We use 10-fold cross-validation, making sure all records pertaining to the same patient are in the same fold. We run SAYL with a time limit of one hour per fold. We run folds in parallel. On top of the ILP memory requirements, SAYL requires an extra 0.5 gigabyte of memory for the Java Virtual Machine. For each cross-validated run, we use 4 training, 5 tuning and 1 testing folds. For each fold, we used the best combination of parameters according to a 9-fold internal cross-validation using 4 training, 4 tuning and 1 testing folds. We try both e-SAYL and g-SAYL search modes, vary the minimum number minpos of positive examples that a rule is required to cover between 7 and 13 (respectively 5% and 10% of older in situ examples), and set the threshold θ to add a clause to the theory if its addition improves the uplift AUC to 1%, 5% and 10%. We concatenate the results of each testing set to generate the final uplift curve.
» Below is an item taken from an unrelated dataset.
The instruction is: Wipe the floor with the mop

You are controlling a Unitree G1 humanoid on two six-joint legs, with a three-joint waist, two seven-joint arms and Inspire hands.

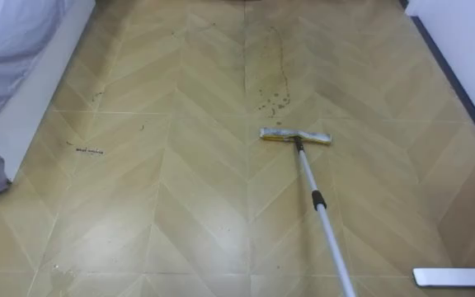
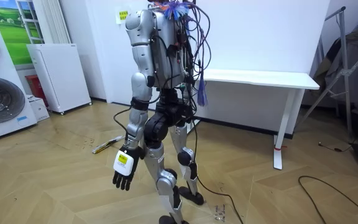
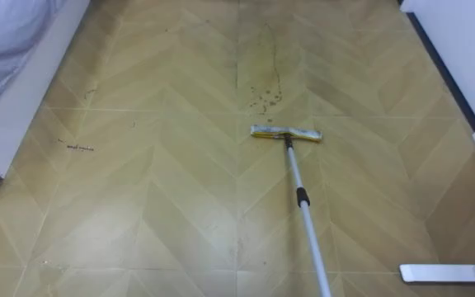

Table 2 compares SAYL with the Differential Prediction Search (DPS) and Model Filtering (MF) ILP methods [20], both of which had minpos = 13 (10% of older in situ). A baseline random classifier achieves an uplift AUC of 11. We use the Mann-Whitney test at the 95% confidence level to compare two sets of experiments. We show the p-value of the 10-fold uplift AUC paired Mann-Whitney of each method as compared to DPS, DPS being the state-of-the-art in relational differential prediction. We also plot the uplift curves in Figure 1.

Table 2.

10-fold cross-validated SAYL performance. AUC is Area Under the Curve. Rule number averaged over the 10 folds of theories. For comparison, we include results of Differential Prediction Search (DPS) and Model Filtering (MF) methods [20].

Algorithm Uplift
AUC
Lift(older)
AUC
Lift(younger)
AUC
Rules
Avg #
DPS
p-value
SAYL 58.10 97.24 39.15 9.3 0.002 *

DPS 27.83 101.01 73.17 37.1 -
MF 20.90 100.89 80.99 19.9 0.0039 *
Baseline 11.00 66.00 55.00 - 0.0020 *

We compute the p-value comparing each method to DPS, * indicating significance.

Fig. 1.

Fig. 1

Uplift curves for the ILP-based methods (Differential Prediction Search (DPS) and Model Filtering (MF), both with minpos = 13 [20]), a baseline random classifier, and SAYL with cross-validated paramters. Uplift curves start at 0 and end at 22, the difference between older (132) and younger (110) total in situ cases. The higher the curve, the better the uplift.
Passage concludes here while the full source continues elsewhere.